**WORK TO COMPLETE**
Would you restate word for word the lines of the listing, beginning at the first and ending with the line that holds "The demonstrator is"?

**PROVIDED DATA**
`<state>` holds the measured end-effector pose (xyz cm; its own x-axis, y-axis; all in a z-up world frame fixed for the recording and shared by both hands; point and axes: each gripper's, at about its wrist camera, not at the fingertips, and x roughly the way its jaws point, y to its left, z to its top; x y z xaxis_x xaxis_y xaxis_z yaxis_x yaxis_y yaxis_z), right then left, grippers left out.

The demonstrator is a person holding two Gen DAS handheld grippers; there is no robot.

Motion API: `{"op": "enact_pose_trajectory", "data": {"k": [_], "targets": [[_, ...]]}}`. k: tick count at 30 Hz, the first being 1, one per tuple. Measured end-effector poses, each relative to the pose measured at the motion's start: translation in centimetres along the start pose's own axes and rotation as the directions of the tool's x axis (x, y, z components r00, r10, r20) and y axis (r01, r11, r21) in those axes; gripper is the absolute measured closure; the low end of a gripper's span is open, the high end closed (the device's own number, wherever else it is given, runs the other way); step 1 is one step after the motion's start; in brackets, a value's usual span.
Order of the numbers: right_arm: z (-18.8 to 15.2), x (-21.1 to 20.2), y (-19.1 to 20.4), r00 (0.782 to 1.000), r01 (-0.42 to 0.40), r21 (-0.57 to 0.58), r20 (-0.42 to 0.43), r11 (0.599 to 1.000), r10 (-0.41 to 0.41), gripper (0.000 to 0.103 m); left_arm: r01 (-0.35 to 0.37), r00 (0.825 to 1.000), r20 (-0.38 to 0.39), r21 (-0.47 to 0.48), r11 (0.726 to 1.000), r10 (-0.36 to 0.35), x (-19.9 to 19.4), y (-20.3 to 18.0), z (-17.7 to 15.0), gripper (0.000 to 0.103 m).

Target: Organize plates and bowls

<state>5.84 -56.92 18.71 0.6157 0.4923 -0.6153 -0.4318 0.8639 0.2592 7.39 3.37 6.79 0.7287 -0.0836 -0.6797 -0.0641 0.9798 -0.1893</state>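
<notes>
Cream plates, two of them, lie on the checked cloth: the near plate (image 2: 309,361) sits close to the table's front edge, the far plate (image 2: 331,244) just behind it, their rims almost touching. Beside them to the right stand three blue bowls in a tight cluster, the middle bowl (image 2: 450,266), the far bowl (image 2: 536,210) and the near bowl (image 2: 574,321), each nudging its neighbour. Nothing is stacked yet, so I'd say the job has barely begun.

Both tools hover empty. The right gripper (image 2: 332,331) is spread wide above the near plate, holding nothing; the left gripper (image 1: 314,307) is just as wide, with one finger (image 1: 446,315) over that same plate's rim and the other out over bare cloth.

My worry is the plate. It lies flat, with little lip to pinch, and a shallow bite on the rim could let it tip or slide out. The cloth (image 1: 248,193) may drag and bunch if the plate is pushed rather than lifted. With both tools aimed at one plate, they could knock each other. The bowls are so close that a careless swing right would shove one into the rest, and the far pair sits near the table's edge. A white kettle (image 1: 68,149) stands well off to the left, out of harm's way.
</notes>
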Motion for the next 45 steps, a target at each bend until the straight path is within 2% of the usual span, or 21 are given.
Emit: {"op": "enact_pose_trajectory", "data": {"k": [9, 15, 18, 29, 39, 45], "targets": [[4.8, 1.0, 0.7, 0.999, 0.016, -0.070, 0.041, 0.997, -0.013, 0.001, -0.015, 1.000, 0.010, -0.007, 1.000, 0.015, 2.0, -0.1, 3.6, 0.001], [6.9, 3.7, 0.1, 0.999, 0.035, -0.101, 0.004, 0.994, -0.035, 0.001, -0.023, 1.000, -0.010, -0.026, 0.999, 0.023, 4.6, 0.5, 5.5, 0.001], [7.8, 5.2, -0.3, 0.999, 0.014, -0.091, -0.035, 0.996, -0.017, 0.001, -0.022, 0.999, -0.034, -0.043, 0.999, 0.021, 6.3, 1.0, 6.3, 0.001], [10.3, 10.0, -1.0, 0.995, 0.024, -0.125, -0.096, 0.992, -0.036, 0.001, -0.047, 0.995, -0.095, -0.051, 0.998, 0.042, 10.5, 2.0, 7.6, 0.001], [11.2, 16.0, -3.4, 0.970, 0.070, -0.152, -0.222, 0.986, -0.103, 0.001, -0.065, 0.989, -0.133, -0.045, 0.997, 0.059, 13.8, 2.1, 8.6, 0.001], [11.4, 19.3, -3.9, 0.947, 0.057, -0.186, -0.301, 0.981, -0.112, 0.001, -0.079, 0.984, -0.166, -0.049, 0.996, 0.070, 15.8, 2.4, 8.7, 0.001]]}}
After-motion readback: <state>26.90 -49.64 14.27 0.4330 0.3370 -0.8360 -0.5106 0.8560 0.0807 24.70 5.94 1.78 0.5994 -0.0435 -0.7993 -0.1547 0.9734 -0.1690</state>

**ANSWER BELOW**
`<state>` holds the measured end-effector pose (xyz cm; its own x-axis, y-axis; all in a z-up world frame fixed for the recording and shared by both hands; point and axes: each gripper's, at about its wrist camera, not at the fingertips, and x roughly the way its jaws point, y to its left, z to its top; x y z xaxis_x xaxis_y xaxis_z yaxis_x yaxis_y yaxis_z), right then left, grippers left out.

The demonstrator is a person holding two Gen DAS handheld grippers; there is no robot.

This concludes the response to the exercise.